He sighed magnanimously. "Either you'd have to be a much more restrained lover than I assume you to be or…" He tut-tut-tutted with his tongue a couple of times. "Let's just say, crushed pelvises are a possible hazard a human suitor of yours would have to contend with."
"How dare you! You… You REPULSIVE, VULGAR BEAST!"
Smack. Her chair hit the floor and the reality of the many, many other people in the room hit Filia. They gawked at her, mouths agape at the red-faced, visibly shaking woman standing before the table. She was huffing and puffing and looked one moment from blowing the house down. Filia tore her gaze from Xellos (who was incidentally looking very proud of his workmanship) to the head table where Amelia was wearing a "No please! No! Not here! Not now!" expression.
Slowly, and under a great deal of pressure, Filia leaned down and righted her chair. Aware of the gaze of hundreds of people upon her, and none more prominent than the two ladies at her own table who were already trying to edge their way toward another group, she sat back down. She took several deep breaths, staring only at her hands—still clenched in shuddering fists.
"Ummm… everyone please try to finish up your meals quickly," Amelia tried from the head table. Her voice was higher than usual and to Filia it sounded as though it was coming from the other end of a long tunnel. "They're going to be bringing the cake out soon."
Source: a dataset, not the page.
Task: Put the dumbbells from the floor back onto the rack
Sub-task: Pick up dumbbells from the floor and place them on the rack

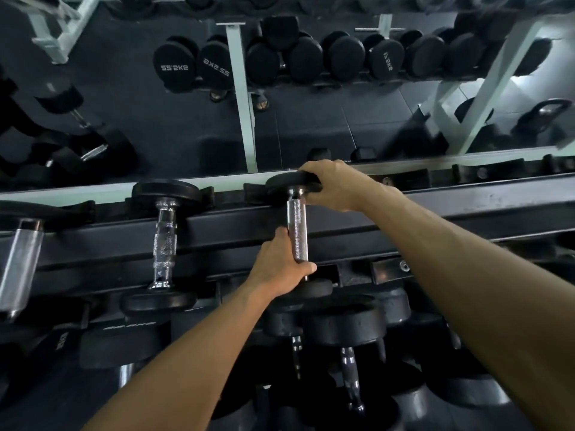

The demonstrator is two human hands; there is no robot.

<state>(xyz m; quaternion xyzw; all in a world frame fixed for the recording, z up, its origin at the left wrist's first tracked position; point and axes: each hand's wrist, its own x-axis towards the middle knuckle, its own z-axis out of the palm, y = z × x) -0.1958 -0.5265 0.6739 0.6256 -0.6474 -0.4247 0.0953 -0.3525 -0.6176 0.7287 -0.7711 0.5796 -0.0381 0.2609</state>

It took a few minutes, but the crowd grudgingly resumed its chatter—though not without stealing several intrigued or appalled looks at the dragon girl sitting at a table not too far away from the royal family.
As Filia gradually got her breathing under control and managed to persuade her fists to unclench, she took a moment to give herself a bit of a mental pep talk—perhaps even a congratulations. Granted, that outburst didn't exactly look good. But the fact of the matter was that only a few years ago a comment like that from Xellos would've almost certainly goaded her into transforming. She was getting better at resisting—better at keeping her human appearance intact regardless of what her wildly running emotions.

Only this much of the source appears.